O governo dos Estados Unidos anunciou ontem que pretende mesmo oferecer uma terceira dose de vacinas contra a covid-19 a toda a população. A partir do dia 20 de setembro, todos os que tiverem se vacinado há mais de oito meses poderão recebê-la. Já falamos um bocado sobre essa polêmica aqui, quando a decisão foi ventilada pela imprensa. 

Ontem, o CDC (Centro de Controle e Prevenção de Doenças do país) divulgou três estudos que, segundo as autoridades, fornecem evidências sobre a necessidade do reforço. Eles mostram o que já temos observado: uma queda na proteção contra infecções, mas alta eficácia permanente contra hospitalizações e mortes. Segundo o governo, a preocupação é que, mais adiante, a proteção contra mortes também possa vir ser reduzida… Mas o fato de essa ser uma decisão política de amplo alcance baseada em incertezas continua deixando especialistas de pé atrás. Uma pergunta: haveria uma forma de avaliar primeiro a possível queda na proteção contra casos graves a partir do acompanhamento dos voluntários que participaram dos ensaios de fase 3, ainda em 2020?

É SÉRIO?

O ministro da Saúde, Marcelo Queiroga, disse ontem que a obrigatoriedade do uso de máscaras é desnecessária e gera uma… “indústria de multas” no Brasil. Pois é.

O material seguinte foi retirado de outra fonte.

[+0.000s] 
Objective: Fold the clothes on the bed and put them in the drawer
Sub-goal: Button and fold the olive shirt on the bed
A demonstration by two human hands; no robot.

Foi no canal Terça Livre, do blogueiro bolsonarista Allan dos Santos – que, por sua vez, foi denunciado pelo Ministério Público Federal por ameaça ao ministro do STF Luis Roberto Barroso e é investigado no Supremo no inquérito que apura fake news. “O uso da máscara tem que ser um ato de conscientização. O benefício é de todos. O compromisso é de cada um. Não tem sentido essas multas, não se pode criar uma indústria de multas. Imagina, multando as pessoas porque não estão com máscara. Se está precisando fazer isso, é porque nós não estamos sendo eficientes em conscientizar a população sobre o uso desse equipamento de proteção individual”. Quem diria que um governo anti-máscaras não conseguiria ser “eficiente” nessa conscientização, hein?